La lettre de la Constitution est une chose. Autre chose ce qu’en font, au fil du temps, les amendements qu’on lui ajoute et qui l’améliorent ou la dénaturent, l’interprétation qu’on lui donne, l’usage qu’on en fait. Déçu par le résultat des législatives de 2022 qui ne lui avaient donné qu’une majorité relative, puis indirectement mais massivement désavoué lors des européennes de juin 2024, le président de la République était parfaitement en droit, tant d’un point de vue personnel et politique que dans le cadre de la loi fondamentale, d’en appeler au peuple en espérant que les électeurs reviendraient sur leur choix et rétabliraient avec lui ce lien de confiance que suppose et qu’impose même un système démocratique. D’où la dissolution…et la confirmation, voire l’accentuation, de la prise de distance ou, pour mieux dire, du divorce entre la nation et le chef de l’État.
Un Président minoritaire dans le pays
Dès lors, il était concevable qu’Emmanuel Macron, constatant son erreur, conscient de la réalité et se montrant à la hauteur de ses responsabilités devant les hommes et devant l’Histoire, admît son échec, en comprît la leçon et en tirât aussitôt les conséquences. Un autre, plus grand que lui, en avait donné il y a plus d’un demi-siècle l’exemple dont il convient, pour être équitable, de rappeler qu’il n’aura été suivi par aucun de ses successeurs.
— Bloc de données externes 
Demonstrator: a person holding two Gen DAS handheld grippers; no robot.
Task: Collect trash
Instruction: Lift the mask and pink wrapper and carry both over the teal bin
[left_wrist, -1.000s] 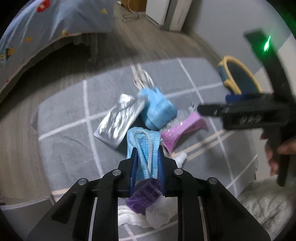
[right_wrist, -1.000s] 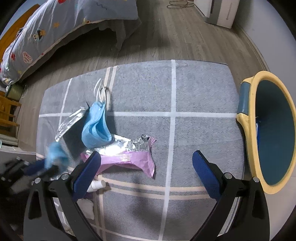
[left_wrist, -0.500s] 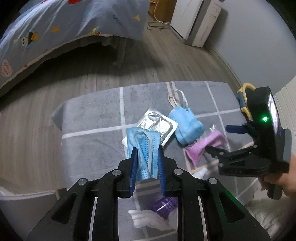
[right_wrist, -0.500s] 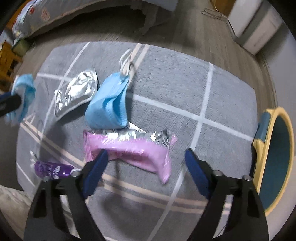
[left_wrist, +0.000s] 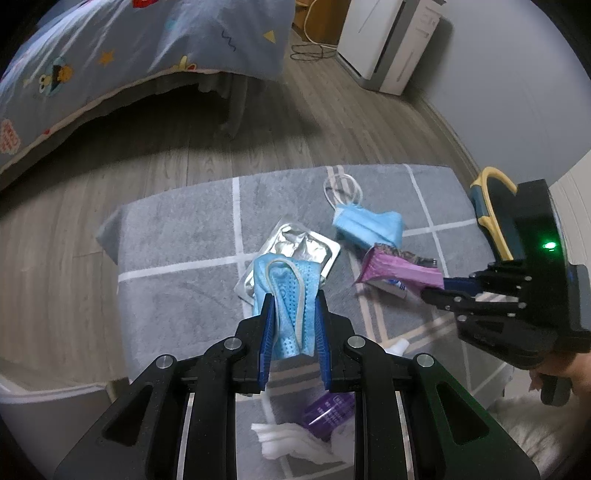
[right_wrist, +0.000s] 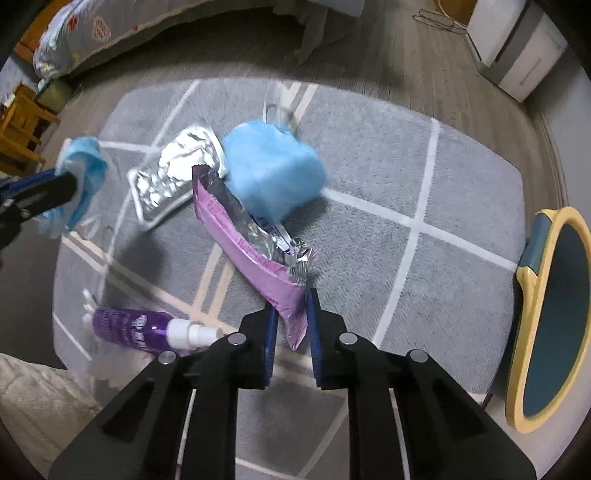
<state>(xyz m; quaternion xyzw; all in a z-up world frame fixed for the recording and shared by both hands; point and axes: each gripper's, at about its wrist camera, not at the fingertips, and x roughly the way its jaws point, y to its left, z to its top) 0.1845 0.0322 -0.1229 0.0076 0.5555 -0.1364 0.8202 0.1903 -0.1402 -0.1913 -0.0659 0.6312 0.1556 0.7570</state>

La dignité et la lucidité ne vont pas toujours de pair avec l’ambition et l’accession au plus haut poste de la République.
Minoritaire dans le pays, jusqu’à ne plus recueillir que 16 % d’opinions favorables, soutenu à l’Assemblée nationale par un tiers des députés dont bon nombre ne doivent leur élection qu’au barrage dit « républicain » qui a faussé l’expression du suffrage universel, Emmanuel Macron a choisi de rester en place et proclame, en toute occasion, qu’il ira jusqu’au bout du mandat que lui a confié le peuple en 2017, qu’il lui a renouvelé en 2022… mais qu’il lui a, de fait sinon de droit, refusé il y a maintenant seize mois. Cela, alors que, parallèlement et pour la première fois depuis 1958, l’Assemblée nationale, divisée en trois groupes sensiblement équivalents et totalement inconciliables, est congénitalement incapable d’accepter et de soutenir quelque gouvernement que ce soit.
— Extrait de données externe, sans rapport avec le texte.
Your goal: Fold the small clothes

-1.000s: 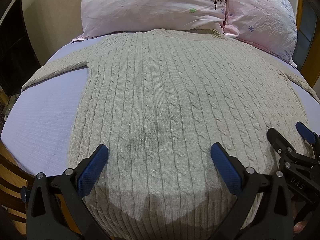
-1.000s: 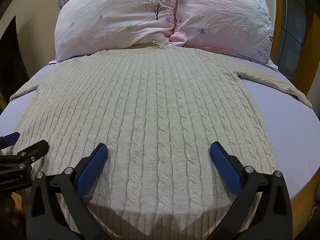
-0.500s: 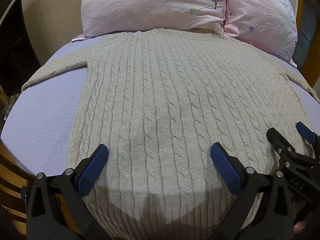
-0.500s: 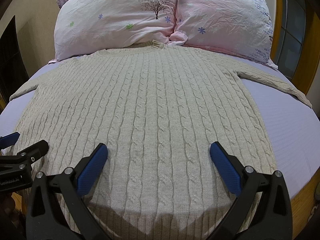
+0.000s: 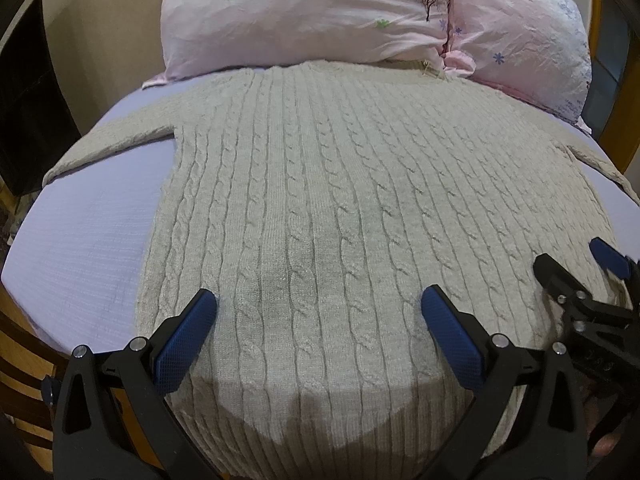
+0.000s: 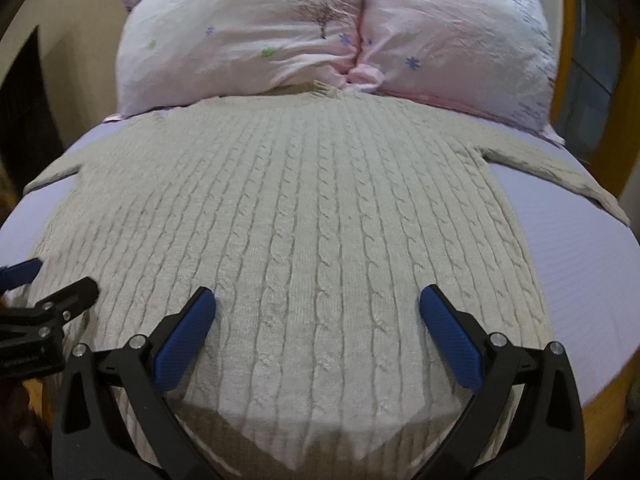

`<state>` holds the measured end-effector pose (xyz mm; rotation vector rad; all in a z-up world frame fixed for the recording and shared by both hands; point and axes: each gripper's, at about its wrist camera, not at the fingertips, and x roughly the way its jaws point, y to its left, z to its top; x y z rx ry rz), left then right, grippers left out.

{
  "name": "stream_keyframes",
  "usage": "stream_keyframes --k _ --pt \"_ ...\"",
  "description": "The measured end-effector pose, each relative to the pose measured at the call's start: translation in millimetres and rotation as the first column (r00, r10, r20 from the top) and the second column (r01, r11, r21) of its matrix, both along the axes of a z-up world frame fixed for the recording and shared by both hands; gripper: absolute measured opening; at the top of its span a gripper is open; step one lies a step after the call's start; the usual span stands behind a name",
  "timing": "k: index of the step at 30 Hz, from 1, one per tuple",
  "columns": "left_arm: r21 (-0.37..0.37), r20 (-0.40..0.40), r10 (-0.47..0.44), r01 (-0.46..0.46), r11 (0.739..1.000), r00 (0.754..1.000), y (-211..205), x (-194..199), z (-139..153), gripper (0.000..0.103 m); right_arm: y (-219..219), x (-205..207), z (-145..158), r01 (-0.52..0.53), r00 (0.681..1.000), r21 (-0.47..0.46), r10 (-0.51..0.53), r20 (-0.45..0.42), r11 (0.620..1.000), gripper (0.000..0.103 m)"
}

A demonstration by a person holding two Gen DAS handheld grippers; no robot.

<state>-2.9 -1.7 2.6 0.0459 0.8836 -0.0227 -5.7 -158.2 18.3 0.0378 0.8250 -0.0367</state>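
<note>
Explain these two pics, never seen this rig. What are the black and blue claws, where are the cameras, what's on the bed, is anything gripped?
No robot arm here: a person holds a two-finger gripper in each hand, each with a fisheye camera looking along its fingers. One picture is from the left gripper, the other from the right gripper; each view also catches the other gripper at its edge. Both have their blue pads spread wide and hold nothing. A beige cable-knit sweater lies flat, sleeves out, on a lavender bed sheet, collar toward two pink pillows. Folding has not begun.

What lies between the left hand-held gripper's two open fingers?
Only the cable-knit sweater, spread flat on the bed; nothing else, as the left wrist view shows.
</note>
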Motion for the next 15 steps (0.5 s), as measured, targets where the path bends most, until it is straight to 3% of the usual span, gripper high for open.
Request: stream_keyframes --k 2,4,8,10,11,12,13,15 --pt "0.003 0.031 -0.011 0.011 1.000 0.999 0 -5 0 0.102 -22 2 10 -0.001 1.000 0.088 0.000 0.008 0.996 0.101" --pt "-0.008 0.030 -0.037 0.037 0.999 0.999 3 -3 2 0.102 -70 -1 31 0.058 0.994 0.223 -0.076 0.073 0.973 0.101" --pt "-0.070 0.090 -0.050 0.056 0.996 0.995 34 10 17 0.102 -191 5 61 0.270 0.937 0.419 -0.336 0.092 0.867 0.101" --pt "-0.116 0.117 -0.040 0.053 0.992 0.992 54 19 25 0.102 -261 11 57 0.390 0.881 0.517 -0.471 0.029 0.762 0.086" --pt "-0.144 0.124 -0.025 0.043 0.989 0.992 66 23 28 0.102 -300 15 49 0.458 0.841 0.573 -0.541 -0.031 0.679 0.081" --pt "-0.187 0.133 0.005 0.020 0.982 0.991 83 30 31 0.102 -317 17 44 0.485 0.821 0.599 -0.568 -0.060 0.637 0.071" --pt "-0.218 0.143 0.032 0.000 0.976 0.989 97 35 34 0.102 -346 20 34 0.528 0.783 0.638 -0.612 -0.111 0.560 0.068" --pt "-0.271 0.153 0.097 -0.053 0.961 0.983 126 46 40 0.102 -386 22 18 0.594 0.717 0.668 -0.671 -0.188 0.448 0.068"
D’où l’affaiblissement conjoncturel puis l’effondrement passager d’un système et d’un équilibre qui reposent soit sur l’existence d’une majorité présidentielle soit sur la cohabitation organisée et mutuellement consentie entre un chef de l’État aux pouvoirs réduits et un gouvernement issu de la majorité parlementaire. D’où le retour du jeu mortifère des partis. D’où l’instabilité gouvernementale et la succession à Matignon, en un peu plus d’un an, de trois Premiers ministres, comme au mauvais vieux temps de la IVe dont le général de Gaulle avait cru exorciser définitivement le spectre et les mœurs qui avaient fait de la France la risée de l’Europe et du monde. La France est redevenue ce navire sans commandant de bord et sans gouvernail, sans chef et sans gouvernement, qui dérive au fil de l’eau sous les regards navrés, condescendants, amusés ou ravis de ses supposés ennemis comme de ses prétendus amis.
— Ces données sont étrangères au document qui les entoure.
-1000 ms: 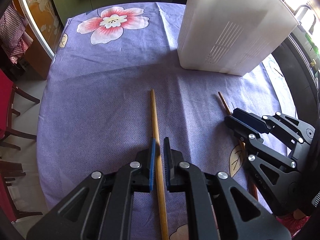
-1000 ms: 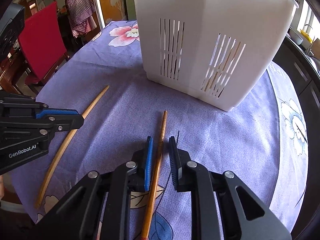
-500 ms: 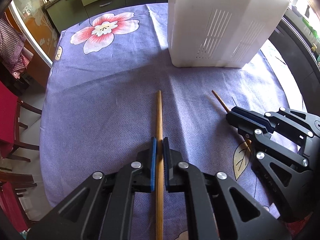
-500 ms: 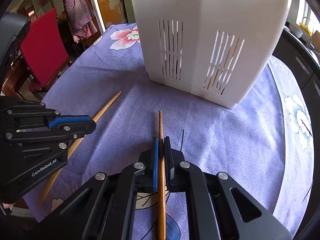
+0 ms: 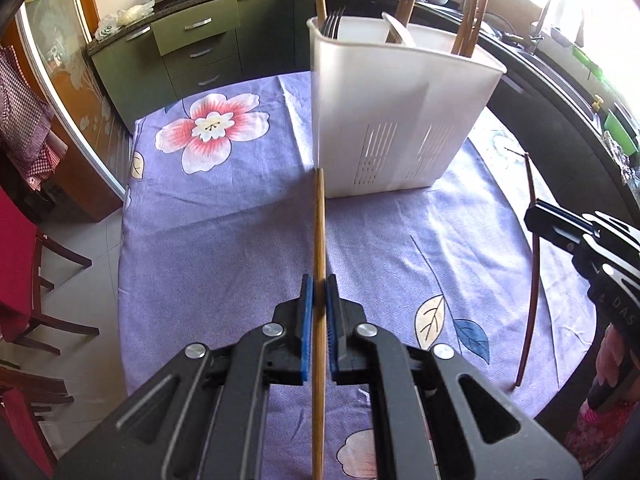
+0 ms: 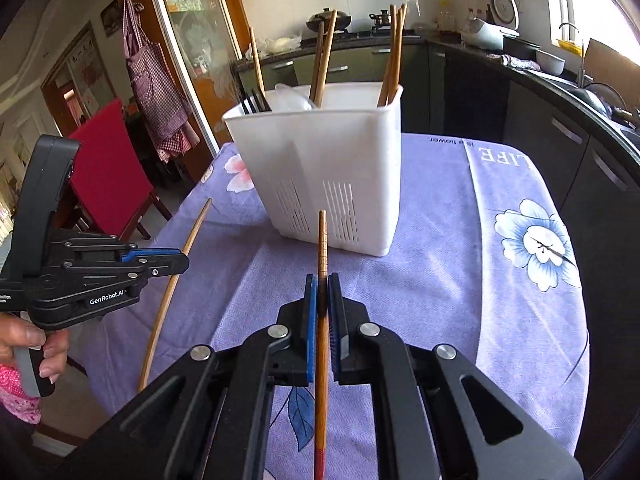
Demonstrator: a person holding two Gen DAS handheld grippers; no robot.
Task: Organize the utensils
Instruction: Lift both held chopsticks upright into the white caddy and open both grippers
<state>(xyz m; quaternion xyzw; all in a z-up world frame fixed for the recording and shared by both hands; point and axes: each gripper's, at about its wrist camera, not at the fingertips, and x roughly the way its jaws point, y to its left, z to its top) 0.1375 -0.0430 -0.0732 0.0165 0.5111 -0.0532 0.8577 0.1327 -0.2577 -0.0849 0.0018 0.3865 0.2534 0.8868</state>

L’entêtement irresponsable d’un Président
De cette situation inédite, ce n’est pas le mouvement citoyen et marginal « Bloquons tout » qui est responsable, mais bel et bien un apprenti Président pas sorcier dont l’entêtement irresponsable, après les avoir suscités, entretient et aggrave jour après jour le désordre, l’impuissance et le chaos dans lesquels nous sombrons jour après jour. C’est lui qui, soit par une nouvelle dissolution, soit par sa démission suivie de l’élection présidentielle, détient les clefs qui permettraient de remettre en marche la mécanique qu’il a enrayée.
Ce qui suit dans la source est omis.